Formatted thermo keyword in print file-name

Hi!

I want to 'print' to a file, with a name that includes the number of particles
in the system. Additionally, I want to pad it with zeroes, so that the name of
the file is always of a fixed length.

What I need is something like this:

    print "abc" append file_$(atoms:%05d).dat

But that gives me the following error:
"Substitution for illegal variable size (src/input.cpp:545)"

I also tried doing this by defining a 'format' style variable:

    variable size format \(atoms\) %05d     print {size}

But that also results in the same error.

How do I achieve this?

Thanks!
Vishnu

Hi!

I want to ‘print’ to a file, with a name that includes the number of particles
in the system. Additionally, I want to pad it with zeroes, so that the name of
the file is always of a fixed length.

What I need is something like this:

print “abc” append file_$(atoms:%05d).dat

But that gives me the following error:
“Substitution for illegal variable size (src/input.cpp:545)”

the print line from above CANNOT produce the error message you quote, since it does not contain any reference to a variable named ‘size’

I also tried doing this by defining a ‘format’ style variable:

variable size format (atoms) %05d print {size}

yes, because that is not the correct syntax. instead of using an immediate variable ‘$(atoms)’ you must use a proper variable, e.g. equal style.
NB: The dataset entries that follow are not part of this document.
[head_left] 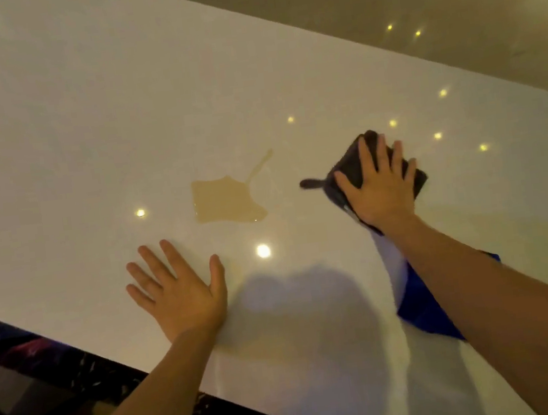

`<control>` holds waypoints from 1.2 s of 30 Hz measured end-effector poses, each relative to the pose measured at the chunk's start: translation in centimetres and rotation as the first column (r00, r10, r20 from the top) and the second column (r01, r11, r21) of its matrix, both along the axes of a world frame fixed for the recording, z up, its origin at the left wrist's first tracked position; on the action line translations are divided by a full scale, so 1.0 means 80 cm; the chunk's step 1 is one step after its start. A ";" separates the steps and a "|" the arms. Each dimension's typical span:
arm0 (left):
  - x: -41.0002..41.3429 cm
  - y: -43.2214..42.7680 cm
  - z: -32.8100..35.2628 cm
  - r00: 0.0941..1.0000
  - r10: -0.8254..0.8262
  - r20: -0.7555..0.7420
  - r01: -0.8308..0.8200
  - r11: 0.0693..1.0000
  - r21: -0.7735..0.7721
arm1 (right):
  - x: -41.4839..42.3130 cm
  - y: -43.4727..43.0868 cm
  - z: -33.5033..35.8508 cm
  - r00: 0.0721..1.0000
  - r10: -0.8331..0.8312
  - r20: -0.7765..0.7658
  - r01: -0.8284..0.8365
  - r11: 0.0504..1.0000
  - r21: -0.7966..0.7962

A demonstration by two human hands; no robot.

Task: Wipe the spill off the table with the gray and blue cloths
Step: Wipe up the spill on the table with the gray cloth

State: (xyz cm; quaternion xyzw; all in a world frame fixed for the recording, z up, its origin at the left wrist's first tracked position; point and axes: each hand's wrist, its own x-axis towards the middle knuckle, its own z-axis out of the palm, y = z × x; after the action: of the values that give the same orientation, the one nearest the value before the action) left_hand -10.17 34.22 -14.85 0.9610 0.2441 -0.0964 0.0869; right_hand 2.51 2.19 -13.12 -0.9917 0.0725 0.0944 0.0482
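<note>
Now right hand flat on gray cloth — spill unwiped.

Glossy white table mirrors ceiling spotlights (small warm dots); dark marbled floor below edge.

Bare table around spill — unobstructed.

Both forearms were bare from the frame edge to the wrist; no sleeve was visible. The left hand and right hand were ungloved. No ring, watch or band was apparent, though dim, warm lighting limited detail. Fingernails appeared short.
</note>
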 end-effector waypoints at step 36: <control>0.105 0.081 0.018 0.983 0.183 0.010 -0.182 0.983 -0.034 | -0.037 0.245 0.000 0.864 0.497 0.081 -0.501 0.835 0.225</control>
State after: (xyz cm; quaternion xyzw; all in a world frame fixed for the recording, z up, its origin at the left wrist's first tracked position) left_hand -1.77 40.68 -13.40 0.9337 0.3290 -0.0859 0.1125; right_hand -0.41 21.77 -13.14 -0.9640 -0.2007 0.1024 0.1416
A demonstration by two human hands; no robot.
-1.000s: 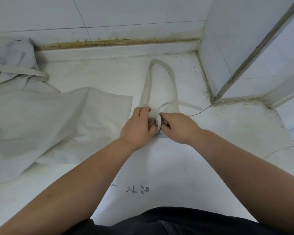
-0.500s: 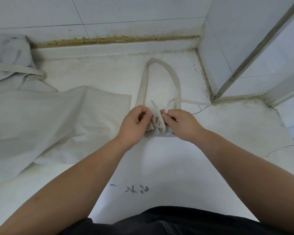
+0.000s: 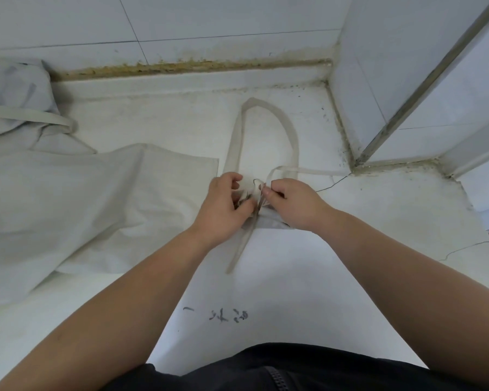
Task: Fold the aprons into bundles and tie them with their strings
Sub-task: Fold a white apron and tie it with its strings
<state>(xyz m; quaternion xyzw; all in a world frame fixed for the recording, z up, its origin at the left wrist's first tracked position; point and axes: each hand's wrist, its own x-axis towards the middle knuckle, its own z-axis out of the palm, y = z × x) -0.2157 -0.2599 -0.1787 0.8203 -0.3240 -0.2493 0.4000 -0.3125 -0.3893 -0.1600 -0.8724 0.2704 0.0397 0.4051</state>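
As left hand [image 3: 223,206] grips bundle [image 3: 270,221], right hand [image 3: 292,204] beside it, pinching string [image 3: 308,171]

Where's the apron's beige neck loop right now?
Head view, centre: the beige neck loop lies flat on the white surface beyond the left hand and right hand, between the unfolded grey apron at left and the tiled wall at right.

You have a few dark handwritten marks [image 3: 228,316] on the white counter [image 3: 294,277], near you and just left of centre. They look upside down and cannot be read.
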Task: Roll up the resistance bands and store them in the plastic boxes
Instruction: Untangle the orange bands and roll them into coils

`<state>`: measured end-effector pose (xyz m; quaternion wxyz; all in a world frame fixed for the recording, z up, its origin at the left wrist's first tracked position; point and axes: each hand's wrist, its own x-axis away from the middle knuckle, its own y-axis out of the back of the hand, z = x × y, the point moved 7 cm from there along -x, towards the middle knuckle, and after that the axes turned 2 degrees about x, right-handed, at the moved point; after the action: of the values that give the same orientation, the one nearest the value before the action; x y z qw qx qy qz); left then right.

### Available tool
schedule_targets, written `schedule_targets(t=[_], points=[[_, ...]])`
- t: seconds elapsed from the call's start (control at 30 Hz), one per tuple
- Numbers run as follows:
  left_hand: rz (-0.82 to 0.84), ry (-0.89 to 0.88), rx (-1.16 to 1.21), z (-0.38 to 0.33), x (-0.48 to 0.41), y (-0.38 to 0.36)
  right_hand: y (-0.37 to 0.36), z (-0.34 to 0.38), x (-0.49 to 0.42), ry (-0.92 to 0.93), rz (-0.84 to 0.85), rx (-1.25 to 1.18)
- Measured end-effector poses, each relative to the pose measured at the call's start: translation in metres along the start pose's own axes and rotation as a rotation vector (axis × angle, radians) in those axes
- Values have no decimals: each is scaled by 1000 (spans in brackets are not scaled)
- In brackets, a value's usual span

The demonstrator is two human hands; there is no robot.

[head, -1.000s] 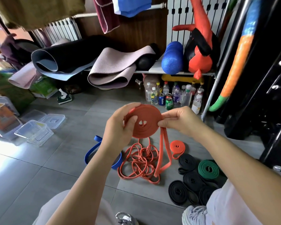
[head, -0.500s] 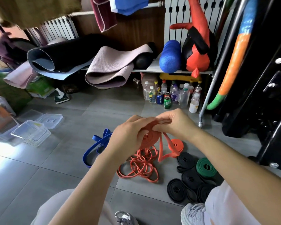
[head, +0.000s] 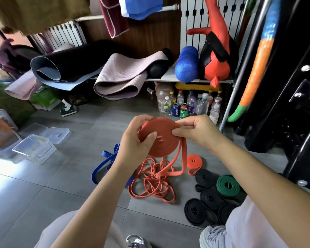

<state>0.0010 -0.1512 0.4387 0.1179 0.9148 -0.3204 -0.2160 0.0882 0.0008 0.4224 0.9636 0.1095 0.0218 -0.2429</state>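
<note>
I hold a flat coil of orange resistance band (head: 165, 140) in the air above the floor. My left hand (head: 137, 142) grips its left side, thumb on the face. My right hand (head: 195, 130) pinches its upper right edge. A loose tail of the same band (head: 170, 169) hangs down to a tangle of thin orange bands (head: 150, 187) on the tiles. A small rolled orange band (head: 194, 162), a rolled green band (head: 227, 185) and several rolled black bands (head: 206, 196) lie at the right. An unrolled blue band (head: 104, 165) lies at the left. Clear plastic boxes (head: 34, 149) stand far left.
Loose clear lids (head: 54, 135) lie beside the boxes. Bottles and cans (head: 186, 106) crowd under a shelf with rolled mats (head: 118, 81) and a blue foam roller (head: 186, 65). A black rack (head: 293, 104) stands right. My knees and a shoe (head: 213, 235) are below.
The coil was turned edge-on between my hands half a second ago and now faces me flat again. The hanging tail is a little shorter than one second ago.
</note>
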Motion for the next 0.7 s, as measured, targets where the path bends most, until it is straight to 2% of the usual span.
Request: schedule_targets(t=[0.07, 0.13, 0.2, 0.27, 0.37, 0.53, 0.7], points=[[98, -20, -291, 3, 3, -5, -3, -2, 1, -1, 53, 120], [199, -211, -580, -1, 9, -15, -9, -8, 2, -13, 90, 217], [295, -337, -664, -3, 15, -25, -14, -9, 4, -17, 117, 221], [307, -307, -628, 2, 15, -25, -13, -8, 4, -26, 112, 176], [215, -286, -529, 4, 11, -16, -6, -11, 0, -66, 118, 163], [-102, -225, -322, -1, -4, 36, -13, -61, 4, -218, 386, 607], [-229, -170, -322, 4, -6, 70, -19, -80, 2, -219, 343, 528]])
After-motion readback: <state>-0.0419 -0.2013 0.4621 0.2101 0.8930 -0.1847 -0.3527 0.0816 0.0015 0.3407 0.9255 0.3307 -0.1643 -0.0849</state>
But that also results in the same error.

yes, this will create the error, since your definition of ‘size’ is illegal.

axel.

>
> What I need is something like this:
>
> print "abc" append file_$(atoms:%05d).dat
>
> But that gives me the following error:
> "Substitution for illegal variable size (src/input.cpp:545)"
>
>
the print line from above *CANNOT* produce the error message you quote,
since it does not contain any reference to a variable named 'size'

Yes, correct; sorry, I pasted the output of the next command. The actual error
was:

    ERROR on proc 0: Substitution for illegal variable atoms:%05d
(src/input.cpp:545)

Can it not be done this way?

> I also tried doing this by defining a 'format' style variable:
>
> variable size format \(atoms\) %05d > print {size}
>

yes, because that is not the correct syntax. instead of using an immediate
variable '$(atoms)' you must use a proper variable, e.g. equal style.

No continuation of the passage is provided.